In the LIX Legislature, Hinojosa sat on the Budgeting and Public Account Commission, as well as the Finance and Public Credit Commission and the Special Commission for the Burgos Region Basin. He actively participated in the integration of the Federation Expenditure Budget decrees, which included important measures to enhance transparency and efficiency in public spending, more government spending austerity, and federalism. During his term, more resources were allocated to the fisheries and agriculture sector, as well as to road and highway infrastructure. In April 2004, he formulated and presented in Congress the bill for a new Federal Budget Law, which served as the basis for the enactment of the current Budget and Finance Responsibility Federal Law.
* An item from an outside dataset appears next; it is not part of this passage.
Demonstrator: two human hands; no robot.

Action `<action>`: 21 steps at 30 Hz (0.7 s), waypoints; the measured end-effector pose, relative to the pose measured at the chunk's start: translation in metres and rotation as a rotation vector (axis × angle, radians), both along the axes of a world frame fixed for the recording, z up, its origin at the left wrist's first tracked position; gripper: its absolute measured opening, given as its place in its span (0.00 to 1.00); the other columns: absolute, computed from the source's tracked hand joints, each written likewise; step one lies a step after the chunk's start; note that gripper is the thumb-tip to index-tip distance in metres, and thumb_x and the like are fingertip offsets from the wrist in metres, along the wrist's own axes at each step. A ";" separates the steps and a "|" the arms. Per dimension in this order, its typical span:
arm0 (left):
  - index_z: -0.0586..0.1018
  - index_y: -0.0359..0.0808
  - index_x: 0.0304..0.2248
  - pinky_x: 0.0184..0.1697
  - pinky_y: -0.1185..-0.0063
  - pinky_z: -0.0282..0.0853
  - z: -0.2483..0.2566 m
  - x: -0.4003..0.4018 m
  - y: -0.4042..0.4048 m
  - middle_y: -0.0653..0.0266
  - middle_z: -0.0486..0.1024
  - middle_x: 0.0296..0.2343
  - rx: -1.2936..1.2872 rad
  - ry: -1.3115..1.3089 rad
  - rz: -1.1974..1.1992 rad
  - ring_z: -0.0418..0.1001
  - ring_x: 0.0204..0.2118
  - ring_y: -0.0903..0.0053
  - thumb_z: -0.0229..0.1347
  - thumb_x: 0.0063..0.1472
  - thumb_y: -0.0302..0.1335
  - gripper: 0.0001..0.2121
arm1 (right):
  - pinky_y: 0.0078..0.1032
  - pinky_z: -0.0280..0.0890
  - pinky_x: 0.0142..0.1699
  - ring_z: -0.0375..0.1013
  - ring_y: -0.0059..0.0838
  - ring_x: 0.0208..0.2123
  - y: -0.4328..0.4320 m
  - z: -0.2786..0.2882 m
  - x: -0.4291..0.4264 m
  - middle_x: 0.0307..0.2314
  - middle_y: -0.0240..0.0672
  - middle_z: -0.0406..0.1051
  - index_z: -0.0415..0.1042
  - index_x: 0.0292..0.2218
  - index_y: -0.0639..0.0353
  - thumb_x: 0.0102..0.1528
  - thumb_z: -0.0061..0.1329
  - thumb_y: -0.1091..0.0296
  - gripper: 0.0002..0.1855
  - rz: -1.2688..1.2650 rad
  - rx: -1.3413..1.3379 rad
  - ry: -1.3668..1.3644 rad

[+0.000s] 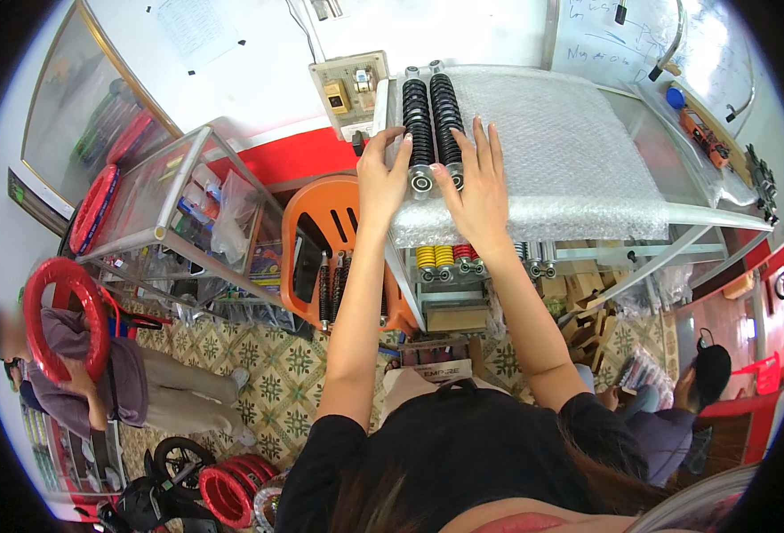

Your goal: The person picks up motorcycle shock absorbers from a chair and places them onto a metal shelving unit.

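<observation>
Two black coil-spring shock absorbers, a left one point(417, 120) and a right one point(445, 113), lie side by side on a sheet of bubble wrap point(539, 140) over a glass-topped counter. Their metal mounting eyes point toward me. My left hand point(384, 174) is at the outer side of the left shock, its fingertips against the coils and its fingers slightly bent. On the other side, my right hand point(482, 190) has its fingers spread along the right shock, and its thumb is close to the lower mounting eyes. Neither hand is closed around a shock.
An orange plastic chair point(322, 200) holding more shocks stands left of the counter, beside a glass display case point(165, 220). Yellow shocks point(435, 260) sit on a shelf below. A person at left carries a red-wrapped tyre point(35, 320); another person point(665, 426) crouches at right.
</observation>
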State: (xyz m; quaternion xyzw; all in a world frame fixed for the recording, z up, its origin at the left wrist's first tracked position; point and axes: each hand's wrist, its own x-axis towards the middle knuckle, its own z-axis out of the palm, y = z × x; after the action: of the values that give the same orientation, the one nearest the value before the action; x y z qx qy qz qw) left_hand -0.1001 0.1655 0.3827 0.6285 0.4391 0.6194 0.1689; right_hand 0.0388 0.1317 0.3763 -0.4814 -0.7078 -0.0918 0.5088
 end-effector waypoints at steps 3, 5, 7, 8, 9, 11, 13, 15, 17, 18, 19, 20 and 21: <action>0.72 0.28 0.33 0.41 0.75 0.61 0.000 0.004 0.001 0.50 0.71 0.31 0.027 0.055 0.037 0.69 0.37 0.64 0.51 0.51 0.28 0.12 | 0.39 0.44 0.54 0.43 0.51 0.53 0.002 0.000 0.005 0.49 0.52 0.49 0.56 0.46 0.64 0.50 0.41 0.52 0.29 0.051 -0.017 0.034; 0.72 0.29 0.33 0.40 0.76 0.62 -0.003 0.002 0.006 0.51 0.71 0.30 0.057 0.083 0.052 0.69 0.36 0.65 0.51 0.50 0.28 0.11 | 0.39 0.43 0.54 0.43 0.50 0.53 0.005 0.000 0.006 0.48 0.51 0.51 0.57 0.46 0.64 0.51 0.39 0.55 0.25 0.129 -0.002 0.141; 0.72 0.29 0.32 0.40 0.76 0.62 -0.005 -0.001 0.006 0.52 0.71 0.29 0.075 0.038 0.060 0.69 0.36 0.65 0.51 0.50 0.27 0.11 | 0.39 0.42 0.55 0.44 0.49 0.53 0.005 0.001 0.007 0.48 0.51 0.51 0.57 0.45 0.63 0.53 0.36 0.56 0.23 0.157 -0.014 0.183; 0.72 0.29 0.32 0.40 0.76 0.62 -0.006 -0.004 0.007 0.52 0.71 0.29 0.095 -0.003 0.063 0.69 0.35 0.65 0.51 0.50 0.26 0.10 | 0.38 0.41 0.55 0.44 0.48 0.53 0.005 0.001 0.007 0.48 0.50 0.52 0.57 0.45 0.63 0.54 0.34 0.57 0.22 0.179 -0.025 0.229; 0.72 0.29 0.32 0.40 0.76 0.62 -0.005 -0.005 0.005 0.52 0.71 0.29 0.091 -0.007 0.087 0.69 0.35 0.65 0.51 0.50 0.26 0.10 | 0.38 0.41 0.55 0.44 0.48 0.53 0.006 0.000 0.007 0.48 0.50 0.52 0.57 0.45 0.63 0.54 0.34 0.57 0.22 0.203 -0.032 0.224; 0.73 0.30 0.32 0.40 0.79 0.62 -0.002 -0.004 -0.004 0.56 0.72 0.29 0.173 -0.046 0.134 0.70 0.35 0.73 0.49 0.51 0.25 0.09 | 0.36 0.40 0.56 0.45 0.45 0.53 0.011 -0.007 0.011 0.48 0.47 0.53 0.58 0.45 0.62 0.55 0.30 0.57 0.21 0.178 -0.036 0.294; 0.72 0.30 0.30 0.39 0.78 0.62 0.001 0.001 -0.024 0.57 0.72 0.27 0.303 -0.063 0.199 0.70 0.33 0.72 0.48 0.50 0.22 0.07 | 0.35 0.40 0.56 0.47 0.41 0.53 0.015 -0.009 0.012 0.47 0.44 0.55 0.58 0.45 0.62 0.56 0.28 0.56 0.21 0.272 -0.016 0.402; 0.71 0.32 0.30 0.39 0.77 0.61 -0.017 0.002 -0.050 0.57 0.71 0.29 0.416 -0.013 0.224 0.68 0.35 0.69 0.48 0.48 0.20 0.07 | 0.34 0.39 0.56 0.48 0.39 0.53 0.018 -0.012 0.013 0.46 0.42 0.57 0.56 0.46 0.64 0.56 0.26 0.55 0.24 0.332 0.042 0.440; 0.70 0.33 0.32 0.42 0.75 0.60 -0.058 0.004 -0.092 0.57 0.68 0.34 0.432 0.135 0.339 0.65 0.40 0.66 0.48 0.47 0.19 0.09 | 0.33 0.41 0.56 0.53 0.38 0.50 0.015 -0.004 0.012 0.43 0.45 0.61 0.56 0.43 0.66 0.57 0.23 0.53 0.24 0.318 0.079 0.459; 0.70 0.34 0.32 0.43 0.73 0.59 -0.088 0.003 -0.112 0.58 0.67 0.37 0.332 0.216 0.269 0.64 0.41 0.65 0.48 0.46 0.19 0.10 | 0.33 0.41 0.56 0.53 0.38 0.50 0.015 -0.002 0.009 0.43 0.45 0.61 0.56 0.43 0.66 0.57 0.23 0.53 0.24 0.351 0.052 0.440; 0.70 0.35 0.33 0.44 0.72 0.58 -0.124 0.002 -0.130 0.58 0.66 0.39 0.227 0.287 0.179 0.62 0.43 0.64 0.48 0.46 0.19 0.11 | 0.33 0.45 0.54 0.57 0.38 0.47 0.014 -0.002 0.008 0.40 0.47 0.62 0.57 0.40 0.65 0.57 0.22 0.53 0.23 0.377 0.193 0.514; 0.70 0.36 0.33 0.45 0.71 0.58 -0.160 -0.003 -0.149 0.58 0.65 0.40 0.110 0.372 0.112 0.62 0.43 0.64 0.48 0.45 0.19 0.12 | 0.33 0.49 0.52 0.61 0.39 0.44 0.012 -0.004 0.006 0.38 0.49 0.64 0.57 0.36 0.64 0.57 0.21 0.53 0.22 0.397 0.329 0.596; 0.70 0.37 0.33 0.46 0.70 0.58 -0.196 -0.010 -0.169 0.58 0.65 0.40 -0.003 0.452 0.032 0.62 0.44 0.63 0.48 0.45 0.19 0.12 | 0.33 0.49 0.52 0.61 0.39 0.44 0.009 -0.004 0.008 0.38 0.49 0.64 0.57 0.36 0.64 0.57 0.21 0.53 0.22 0.404 0.298 0.585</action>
State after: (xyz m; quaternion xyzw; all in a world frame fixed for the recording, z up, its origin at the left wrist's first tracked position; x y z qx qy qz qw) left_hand -0.1105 -0.0040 0.1863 0.7439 0.4767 0.4649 0.0574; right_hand 0.0469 0.1411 0.3722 -0.2589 -0.5924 0.0497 0.7613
In the LXI Legislature, he sat on the same commissions as in the LIX Legislature, and on the Committee for the Public Finances Study Center. He also served as president of the Mexico-UK and Mexico-Cuba Friendship Groups of the Chamber of Deputies, and head of the Tamaulipas PRI delegation.

==== Third Constitutional Article Reform and the Compulsory Middle-Higher Education ====
In April 2010, he submitted a bill to reform Constitutional Article 3, to make Middle-Higher Education compulsory nationwide. It was unanimously passed by both chambers and enacted in February 2012.